* Aim of the task *
Print every line of the listing below, starting with the line that holds "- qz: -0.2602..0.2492" and going on through the line that holds "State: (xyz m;", both included, and print nothing else.

* Source data *
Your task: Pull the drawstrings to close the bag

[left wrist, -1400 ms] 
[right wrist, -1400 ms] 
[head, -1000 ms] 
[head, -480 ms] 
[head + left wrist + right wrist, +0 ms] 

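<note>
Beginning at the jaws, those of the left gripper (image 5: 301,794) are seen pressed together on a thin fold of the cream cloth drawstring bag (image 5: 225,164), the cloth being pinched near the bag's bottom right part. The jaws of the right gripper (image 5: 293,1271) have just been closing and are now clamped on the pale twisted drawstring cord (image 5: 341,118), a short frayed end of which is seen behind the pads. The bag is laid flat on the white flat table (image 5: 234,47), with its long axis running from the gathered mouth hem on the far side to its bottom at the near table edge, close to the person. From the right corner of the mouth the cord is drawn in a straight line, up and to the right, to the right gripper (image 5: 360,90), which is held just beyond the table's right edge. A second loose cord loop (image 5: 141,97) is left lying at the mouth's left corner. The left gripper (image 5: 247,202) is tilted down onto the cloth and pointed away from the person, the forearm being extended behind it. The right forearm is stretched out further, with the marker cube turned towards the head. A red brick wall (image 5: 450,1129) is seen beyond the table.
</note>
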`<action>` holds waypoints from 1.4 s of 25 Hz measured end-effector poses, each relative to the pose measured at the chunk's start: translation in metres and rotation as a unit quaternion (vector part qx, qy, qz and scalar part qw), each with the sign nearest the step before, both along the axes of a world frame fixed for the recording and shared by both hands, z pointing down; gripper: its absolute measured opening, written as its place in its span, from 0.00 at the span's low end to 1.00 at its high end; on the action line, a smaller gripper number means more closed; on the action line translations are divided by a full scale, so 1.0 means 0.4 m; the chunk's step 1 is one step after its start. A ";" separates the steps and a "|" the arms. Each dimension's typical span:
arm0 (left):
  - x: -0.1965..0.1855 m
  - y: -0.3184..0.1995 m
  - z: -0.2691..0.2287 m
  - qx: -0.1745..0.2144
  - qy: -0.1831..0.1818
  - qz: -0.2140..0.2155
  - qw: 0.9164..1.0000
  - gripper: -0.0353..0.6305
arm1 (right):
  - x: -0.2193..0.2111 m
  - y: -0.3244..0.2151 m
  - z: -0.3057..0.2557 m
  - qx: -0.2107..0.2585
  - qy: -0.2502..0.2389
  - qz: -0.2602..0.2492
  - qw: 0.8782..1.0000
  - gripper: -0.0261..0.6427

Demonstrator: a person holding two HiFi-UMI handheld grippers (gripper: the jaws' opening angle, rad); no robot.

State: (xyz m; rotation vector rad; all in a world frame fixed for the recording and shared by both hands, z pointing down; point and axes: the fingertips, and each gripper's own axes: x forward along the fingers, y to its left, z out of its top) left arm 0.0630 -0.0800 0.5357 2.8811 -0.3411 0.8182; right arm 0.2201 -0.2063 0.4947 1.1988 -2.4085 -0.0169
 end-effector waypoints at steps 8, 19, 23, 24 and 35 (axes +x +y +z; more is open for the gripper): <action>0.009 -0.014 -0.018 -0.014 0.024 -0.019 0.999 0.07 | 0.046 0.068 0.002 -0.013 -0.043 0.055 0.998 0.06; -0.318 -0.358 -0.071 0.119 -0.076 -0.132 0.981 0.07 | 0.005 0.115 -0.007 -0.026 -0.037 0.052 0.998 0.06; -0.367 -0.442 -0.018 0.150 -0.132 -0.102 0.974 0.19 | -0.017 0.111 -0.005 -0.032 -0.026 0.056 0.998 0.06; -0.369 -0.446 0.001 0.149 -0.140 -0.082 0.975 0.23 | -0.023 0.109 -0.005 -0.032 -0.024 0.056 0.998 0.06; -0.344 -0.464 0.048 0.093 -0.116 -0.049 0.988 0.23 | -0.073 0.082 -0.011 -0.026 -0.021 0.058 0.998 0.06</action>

* Worked solution *
  - qz: -0.2602..0.2492
  - qw: 0.8782..1.0000
  - gripper: -0.0261..0.6427

Demonstrator: a person holding two HiFi-UMI handheld grippers (gripper: the jaws' opening angle, rad); no robot.

State: (xyz m; rotation vector rad; all in a world frame fixed for the recording and shared by both hands, z pointing down; point and axes: the fingertips, and each gripper's own axes: x forward along the fingers, y to its left, z out of its top) left arm 0.0630 -0.0800 0.5357 2.8811 -0.3411 0.8182; right arm 0.2201 -0.2063 0.4947 1.1988 -2.4085 -0.0169

There's nothing else to the answer.